El presbítero José Francisco Gómez Hinojosa reconoció que aunque se tienen avances en las acciones para combatir el crimen, mas no son suficientes, pues las autoridades se preocupan más por las campañas electorales anticipadas que por cumplir con su trabajo.

Esto lo mencionó tras celebrar la misa dominical de la Catedral, en lugar del arzobispo Rogelio Cabrera López.

“Esta idea de que la inseguridad ya terminó, no la compartimos. No está a los niveles de hace algunos años, pero sigue presente. Reconocemos todos los esfuerzos que se han venido haciendo en los últimos años, pero me parece a mí que eso todavía no es suficiente.

“Sobre estos procesos electorales tan adelantados, ojalá las autoridades se centraran en su responsabilidad y lo que se tiene que hacer”.

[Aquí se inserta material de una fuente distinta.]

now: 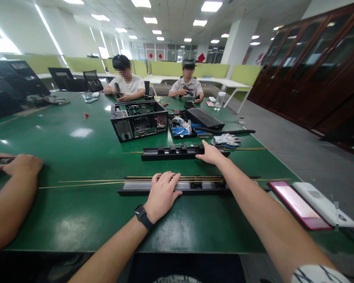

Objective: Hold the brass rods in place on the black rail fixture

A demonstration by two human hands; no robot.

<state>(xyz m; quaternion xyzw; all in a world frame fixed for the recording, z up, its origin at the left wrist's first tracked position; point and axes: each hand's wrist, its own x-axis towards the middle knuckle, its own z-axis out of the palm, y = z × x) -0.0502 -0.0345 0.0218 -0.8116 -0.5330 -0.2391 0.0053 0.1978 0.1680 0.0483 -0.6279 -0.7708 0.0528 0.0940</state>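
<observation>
The near channel rail (205, 192) lies on the green tabletop (85, 220), at the lower centre of the frame. It is a long, straight, narrow profile with black edges and a grey metallic inner face. Thin brass-coloured rods (187, 179) run lengthwise along it, and dark blocks (196, 181) are seated toward its right part.

Orientation: the long axis runs left to right, almost level in the frame. One end points to the left edge; the other passes behind the right forearm. The rods project beyond the rail at both ends, farthest at the left, where they spread slightly apart.

The far channel rail (177, 157) lies at the centre of the frame, roughly parallel to the near one, shorter in view. It is black with a grey inside and carries a row of black blocks (172, 149).

Left hand (163, 196): laid palm down over the near rail, fingers extended across the rods, thumb apart at the front edge. Whether it grips the rods cannot be told.

Right hand (211, 153): at the right part of the far rail, thumb and forefinger at the rightmost block. Whether they are closed on it cannot be told.
</observation>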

El líder religioso explicó que esta alza de inseguridad se recoge con testimonios de personas que se acercan a los sacerdotes de colonias y comunidades.

“En las parroquias, de las periferias y de los municipios sigue creciendo esta inseguridad. Yo creo que es lo que hay que atender a nivel estatal o municipal porque hay robo a casas, robo a mano armada, asaltos, secuestros”.